A recent change seems to have been committed without going through the Issue system and community review. This Issue is to address it, and hopefully, reverse it. It's flawed in many ways:

  • Doesn't handle ports at all.
  • Doesn't handle paths at all.
  • Is a lot harder to edit then the original. Whereas the original was all in one set of quotes, this change now comes with lots of fun periods and dollar signs and multiple quotes and brackets and blah blah blah. Makes it far easier for a user to screw up and unintentionally cause a syntax error.
  • Does HTTP_HOST even exist in non-Apache servers?
  • The documentation says "the code below" but doesn't actually explain what the code does. It's about equivalent to saying "this function handles URLs using the code below" - rather useless.
  • Why wasn't this put up for community review?

In my opinion, this change is a big step backwards: we have many many users who install Drupal in a subdirectory, and they may erroneously expect this default determination to work for them. Likewise, with the new port support for sites directories, the same concern applies.

Comments

killes@www.drop.org’s picture

15:25 < killes> that's the kind of usability a programmer would come up with, I guess. :p

What I mean is that a programmer tries to fix things the automagic way. This is not appropriate if it has such a high rate of possible failure.
I could provide a way to set this including subdirs, but then I would demand that this be encapsulated in a function. settings.php is a configuration file that shoudl be understandable by people.

webchick’s picture

I agree with Morbus.
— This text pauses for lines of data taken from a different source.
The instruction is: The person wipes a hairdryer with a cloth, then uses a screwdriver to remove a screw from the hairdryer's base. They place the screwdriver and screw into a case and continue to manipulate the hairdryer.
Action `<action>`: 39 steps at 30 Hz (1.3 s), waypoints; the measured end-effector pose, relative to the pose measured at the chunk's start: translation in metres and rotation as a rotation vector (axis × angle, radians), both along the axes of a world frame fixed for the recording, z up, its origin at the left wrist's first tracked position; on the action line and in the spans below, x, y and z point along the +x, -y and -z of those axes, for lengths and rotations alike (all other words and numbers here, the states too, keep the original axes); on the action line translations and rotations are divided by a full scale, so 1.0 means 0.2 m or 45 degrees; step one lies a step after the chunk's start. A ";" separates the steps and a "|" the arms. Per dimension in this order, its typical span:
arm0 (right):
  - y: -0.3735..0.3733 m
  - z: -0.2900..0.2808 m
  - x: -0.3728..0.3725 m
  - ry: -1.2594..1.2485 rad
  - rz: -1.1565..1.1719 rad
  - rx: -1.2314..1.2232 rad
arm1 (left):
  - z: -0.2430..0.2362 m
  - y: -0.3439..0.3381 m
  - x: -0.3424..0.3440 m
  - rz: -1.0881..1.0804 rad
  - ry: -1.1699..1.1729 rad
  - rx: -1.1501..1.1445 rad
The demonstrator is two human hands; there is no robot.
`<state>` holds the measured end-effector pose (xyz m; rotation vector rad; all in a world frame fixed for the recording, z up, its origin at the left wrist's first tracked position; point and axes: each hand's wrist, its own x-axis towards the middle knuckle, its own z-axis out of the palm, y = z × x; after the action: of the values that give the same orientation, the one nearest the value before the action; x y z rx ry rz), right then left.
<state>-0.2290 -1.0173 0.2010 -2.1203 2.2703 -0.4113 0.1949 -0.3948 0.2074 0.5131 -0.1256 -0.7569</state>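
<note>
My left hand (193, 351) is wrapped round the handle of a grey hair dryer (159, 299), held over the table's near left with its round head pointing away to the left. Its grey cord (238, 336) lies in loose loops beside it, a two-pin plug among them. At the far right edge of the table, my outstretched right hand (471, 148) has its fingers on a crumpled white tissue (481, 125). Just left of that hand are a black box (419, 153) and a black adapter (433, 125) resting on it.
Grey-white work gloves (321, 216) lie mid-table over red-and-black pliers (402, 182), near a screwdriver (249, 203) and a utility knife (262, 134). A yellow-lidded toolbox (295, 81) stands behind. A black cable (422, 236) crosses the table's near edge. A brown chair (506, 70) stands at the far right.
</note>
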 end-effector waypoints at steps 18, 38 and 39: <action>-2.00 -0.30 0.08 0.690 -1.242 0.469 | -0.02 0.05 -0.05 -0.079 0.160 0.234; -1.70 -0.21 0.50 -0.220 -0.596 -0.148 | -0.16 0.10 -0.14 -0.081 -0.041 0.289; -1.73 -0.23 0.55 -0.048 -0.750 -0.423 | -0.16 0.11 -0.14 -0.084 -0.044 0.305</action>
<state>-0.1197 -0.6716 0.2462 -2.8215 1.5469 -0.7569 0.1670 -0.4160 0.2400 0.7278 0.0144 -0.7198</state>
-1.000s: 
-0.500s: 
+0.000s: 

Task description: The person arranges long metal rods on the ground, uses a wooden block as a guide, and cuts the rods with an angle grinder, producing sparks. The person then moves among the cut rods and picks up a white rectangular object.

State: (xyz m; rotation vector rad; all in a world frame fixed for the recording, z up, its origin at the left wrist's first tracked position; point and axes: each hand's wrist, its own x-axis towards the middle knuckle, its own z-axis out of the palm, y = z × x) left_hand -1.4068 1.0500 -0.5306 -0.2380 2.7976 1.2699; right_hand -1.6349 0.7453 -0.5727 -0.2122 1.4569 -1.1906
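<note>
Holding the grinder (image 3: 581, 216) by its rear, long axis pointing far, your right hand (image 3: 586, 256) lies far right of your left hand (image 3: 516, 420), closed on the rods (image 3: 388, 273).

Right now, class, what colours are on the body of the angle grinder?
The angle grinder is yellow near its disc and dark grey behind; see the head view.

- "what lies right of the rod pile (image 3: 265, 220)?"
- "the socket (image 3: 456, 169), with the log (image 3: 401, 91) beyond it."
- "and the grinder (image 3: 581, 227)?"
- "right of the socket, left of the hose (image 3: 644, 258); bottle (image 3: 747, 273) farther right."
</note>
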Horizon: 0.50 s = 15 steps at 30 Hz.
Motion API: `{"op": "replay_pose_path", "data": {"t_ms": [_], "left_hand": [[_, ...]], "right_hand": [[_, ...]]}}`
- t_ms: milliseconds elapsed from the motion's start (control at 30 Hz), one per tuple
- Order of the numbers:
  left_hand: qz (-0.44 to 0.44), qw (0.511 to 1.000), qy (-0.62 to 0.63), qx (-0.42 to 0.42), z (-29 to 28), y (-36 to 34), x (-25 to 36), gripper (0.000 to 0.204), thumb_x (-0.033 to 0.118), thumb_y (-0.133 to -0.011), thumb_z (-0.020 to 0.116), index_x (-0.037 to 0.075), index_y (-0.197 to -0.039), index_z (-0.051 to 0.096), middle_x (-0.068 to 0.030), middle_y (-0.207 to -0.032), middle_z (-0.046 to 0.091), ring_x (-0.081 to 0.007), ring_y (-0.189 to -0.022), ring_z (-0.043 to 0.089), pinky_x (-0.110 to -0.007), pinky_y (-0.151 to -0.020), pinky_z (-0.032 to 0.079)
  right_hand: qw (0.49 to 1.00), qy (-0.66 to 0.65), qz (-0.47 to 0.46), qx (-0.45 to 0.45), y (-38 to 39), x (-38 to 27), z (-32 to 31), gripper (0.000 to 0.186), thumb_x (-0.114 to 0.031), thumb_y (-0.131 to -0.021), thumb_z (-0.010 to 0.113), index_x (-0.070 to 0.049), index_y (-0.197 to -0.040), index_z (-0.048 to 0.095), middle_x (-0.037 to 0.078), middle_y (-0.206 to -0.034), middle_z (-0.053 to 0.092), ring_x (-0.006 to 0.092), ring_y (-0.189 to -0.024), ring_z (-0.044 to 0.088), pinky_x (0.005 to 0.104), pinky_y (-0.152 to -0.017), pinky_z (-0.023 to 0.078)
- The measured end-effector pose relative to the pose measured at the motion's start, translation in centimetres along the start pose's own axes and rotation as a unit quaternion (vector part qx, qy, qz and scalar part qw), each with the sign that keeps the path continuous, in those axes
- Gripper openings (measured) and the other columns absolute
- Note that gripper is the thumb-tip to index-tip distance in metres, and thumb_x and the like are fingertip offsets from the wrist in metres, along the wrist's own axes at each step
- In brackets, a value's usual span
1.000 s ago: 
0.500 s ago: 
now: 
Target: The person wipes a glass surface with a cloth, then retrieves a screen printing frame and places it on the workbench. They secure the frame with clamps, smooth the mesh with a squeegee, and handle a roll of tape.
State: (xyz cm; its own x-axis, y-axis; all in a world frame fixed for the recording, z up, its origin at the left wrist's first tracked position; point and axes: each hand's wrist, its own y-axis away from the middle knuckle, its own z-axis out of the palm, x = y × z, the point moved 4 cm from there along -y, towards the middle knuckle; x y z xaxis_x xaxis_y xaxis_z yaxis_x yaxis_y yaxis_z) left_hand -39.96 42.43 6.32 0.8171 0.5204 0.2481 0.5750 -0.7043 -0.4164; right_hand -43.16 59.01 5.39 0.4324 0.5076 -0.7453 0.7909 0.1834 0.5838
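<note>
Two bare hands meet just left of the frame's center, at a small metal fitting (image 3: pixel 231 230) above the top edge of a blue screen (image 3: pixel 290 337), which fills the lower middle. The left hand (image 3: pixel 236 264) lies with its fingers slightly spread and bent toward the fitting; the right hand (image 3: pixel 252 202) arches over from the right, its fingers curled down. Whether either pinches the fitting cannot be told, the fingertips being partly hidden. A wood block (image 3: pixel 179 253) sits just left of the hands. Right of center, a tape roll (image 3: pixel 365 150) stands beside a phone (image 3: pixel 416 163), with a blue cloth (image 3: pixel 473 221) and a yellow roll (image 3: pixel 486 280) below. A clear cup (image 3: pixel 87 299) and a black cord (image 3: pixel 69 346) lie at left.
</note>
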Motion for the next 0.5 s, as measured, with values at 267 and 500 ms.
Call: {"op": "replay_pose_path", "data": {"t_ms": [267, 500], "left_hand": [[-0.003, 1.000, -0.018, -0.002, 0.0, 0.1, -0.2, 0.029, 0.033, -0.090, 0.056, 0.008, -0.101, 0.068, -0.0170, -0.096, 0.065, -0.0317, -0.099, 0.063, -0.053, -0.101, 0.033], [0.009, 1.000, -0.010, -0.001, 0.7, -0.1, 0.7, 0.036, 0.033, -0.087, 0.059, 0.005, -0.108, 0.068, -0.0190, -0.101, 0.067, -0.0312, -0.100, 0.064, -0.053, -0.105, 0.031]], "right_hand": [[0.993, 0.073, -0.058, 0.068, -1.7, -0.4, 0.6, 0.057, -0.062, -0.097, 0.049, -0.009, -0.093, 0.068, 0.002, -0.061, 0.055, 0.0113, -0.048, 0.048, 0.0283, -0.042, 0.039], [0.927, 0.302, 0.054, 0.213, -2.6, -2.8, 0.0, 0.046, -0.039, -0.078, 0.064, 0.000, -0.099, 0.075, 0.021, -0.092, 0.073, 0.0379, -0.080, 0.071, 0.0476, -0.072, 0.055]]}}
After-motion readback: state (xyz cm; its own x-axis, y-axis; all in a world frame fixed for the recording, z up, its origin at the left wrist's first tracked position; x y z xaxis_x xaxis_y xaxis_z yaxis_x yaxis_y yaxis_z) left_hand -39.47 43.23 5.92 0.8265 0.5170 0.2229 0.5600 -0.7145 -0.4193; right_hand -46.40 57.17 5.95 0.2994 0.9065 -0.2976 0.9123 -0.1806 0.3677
Please remove this change. I ran into this today, since when I install test sites, they always go in http://localhost/whatever_patch_im_working_on.

Now, *I* know enough about PHP to know I can just change:

$base_url = 'http://'. $_SERVER['HTTP_HOST'];

to

$base_url = 'http://'. $_SERVER['HTTP_HOST'] .'mysub';

or even

$base_url = 'http://localhost/mysub';

I wouldn't expect an end-user to know this though (yes I know it's written in the docs above but I guarantee you most people don't bother reading that unless they're deviating from the normal course of action).

But I will +1 the two examples given:

* $base_url = 'http://localhost';
* $base_url = 'http://example.com/drupal';

It's come up in #drupal_support and on the support forums many times where users install to a subdirectory but think $base_url is just the http://www.example.com part. I normally clarify this with, "Just enter whatever you type into your browser to get to your Drupal page" but I don't know if that's appropriate for installation documentation.

morbus iff’s picture

As an example of how easy to screw this up, HTTP_HOST doesn't contain a slash, so webchick's second example would fail.

kbahey’s picture

Priority: Critical » Normal

But how is that different than having the default being localhost?

localhost is useless unless it is the same machine you are running the browser on.

People will change it anyways, so putting a default that has more chances of running out of the box is better than localhost, me thinks ...

For me, I will also change it anyway ...

chx’s picture

Status: Active » Closed (works as designed)

I was the one who spoke with Dries that we should use the 'tolerant base URL' in bootstrap and let settings.php override it if needed. He found that too complicated and made a quick commit. We _are_ better with the current settings than we were before -- most Drupal sites are at 80 and in the root. Those who are not are free to change the setting.

killes@www.drop.org’s picture

Status: Closed (works as designed) » Active

Sorry, I disagree. the new setting is much more confusing for users who have to change it. And you'd be surprised how many people start their Drupal experience with a site in a subdirectory because they want to test it.

morbus iff’s picture

The problem, of course, is since you and Dries went behind everyone's backs, you've won by default: just let this bug wallow in the queue system for years and everything will be dandy. Wonderful community involvement guys, awesome.

morbus iff’s picture

kbahey: I think it's irrelevant to argue that "well, people will change it" - the issue is how *easy* it is to change it. And as webchick's comment shows (in #2), even the Illustrious She would screw it up. As killes said: this is usability that only a programmer would dream up.

morbus iff’s picture

And "usability" that can be inaccurate a goodly amount of times (what with ignoring port or path possibilities). The settings.php is NOT for logic, it is for configuration. And using HTTP_HOST is a healthy dose of certainly fallible logic.

drewish’s picture

i'm going to agree with Morbus, with the old setting it was obvious what you needed to change. the new one has too much "magic" to it.

bonobo’s picture

This change in the settings.php file will confuse many users -- while I understand the perceived advantage (it will work fine for most people most of the time), it will deter many new users. So, either the syntax needs to be documented much more clearly -- such that a person who has never coded can make sense of what to do -- or this patch should be rolled back. As it stands, however, this will deter new users from trying/using drupal.

kbahey’s picture

Morbus,

The present setting (http://localhost) is more confusing. The site will display OK, but clicking on any link will not work.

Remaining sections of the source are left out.